Hi Bing,
Thanks for your help on this.

Let me check if I understand your analysis correctly.  With just 'eth' as the pattern the CX has to do two (maybe more) lookups, the first just match ethernet packets once that's done a second match has to occur to match IPv4 (since rss function is L3) , only then can the RSS action be performed.  When the pattern is eth/ipv4 only one lookup is required before the RSS action can occur?

thanks,
tony

On Mon, Jul 8, 2024 at 12:56 PM Bing Zhao <bingz@nvidia.com> wrote:
Hi,

Apologize for the late response.

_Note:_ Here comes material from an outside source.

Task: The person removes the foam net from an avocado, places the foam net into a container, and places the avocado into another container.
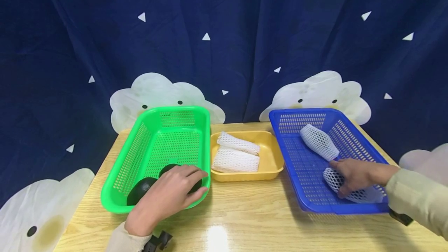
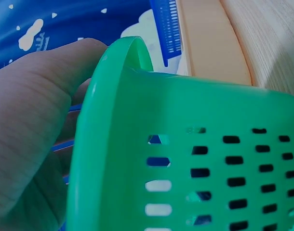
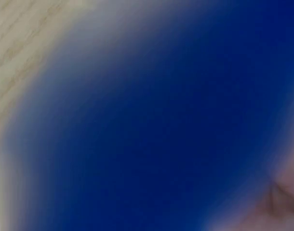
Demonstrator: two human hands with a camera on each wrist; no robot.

PSB

> -----Original Message-----
> From: Tony Hart <tony.hart@domainhart.com>
> Sent: Wednesday, June 26, 2024 9:25 PM
> To: Bing Zhao <bingz@nvidia.com>
> Cc: users@dpdk.org
> Subject: Re: Performance of CX7 with 'eth' pattern versus 'eth/ipv4' in
> hairpin
>
> External email: Use caution opening links or attachments
>
>
> Hi Bing,
> Thanks for the quick reply.  The results are...
>
> With a single hairpin queue I get approx the same rate for both patterns,
> ~54Gbps.  I assume this is less than the RSS rates due to fewer queues?
> flow create 0 ingress group 1 pattern eth / end actions count / queue
> index 6 / end flow create 0 ingress group 1 pattern eth / ipv4 / end
> actions count / queue index 6 / end

The reason that I want to compare single queue is to confirm if the difference is caused by the RSS action.
And the result is as expected.

>
> With the split ipv6/ipv4 I'm getting ~124Gbps
>
> flow create 0 ingress group 1 priority 1 pattern eth / ipv6 / end actions
> count / rss queues 6 7 8 9 end / end flow create 0 ingress group 1
> priority 1 pattern eth / ipv4 / end actions count / rss queues 6 7 8 9 end
> / end
>
> testpmd> flow list 0
> ID Group Prio Attr Rule
> 0 0 0 i-- => JUMP
> 1 1 1 i-- ETH IPV6 => COUNT RSS
> 2 1 1 i-- ETH IPV4 => COUNT RSS
>

I tried to debug on my local setup, the reason is related to the RSS expansion.
The mlx5 PMD doesn't support RSS on Ethernet header fields now. When only ETH is in the pattern, but the RSS is the default (L3 IP), there will be several rules to be inserted.
1. Ethernet + IPv6 / RSS based on IPv6 header
2. Ethernet + IPv4 / RSS based on IPv4 header
3. Other Ethernet packets / single default queue

This will have some more hops for a IPv4 packet.
So, it would be better to match IPv4 if you are using the default RSS fields.
Note: If you are using RSS on the (IP +) TCP / UDP fields, the expansion to the L4 headers may be involved. To get rid of this, the match of the rule can be specified to the L4 as well.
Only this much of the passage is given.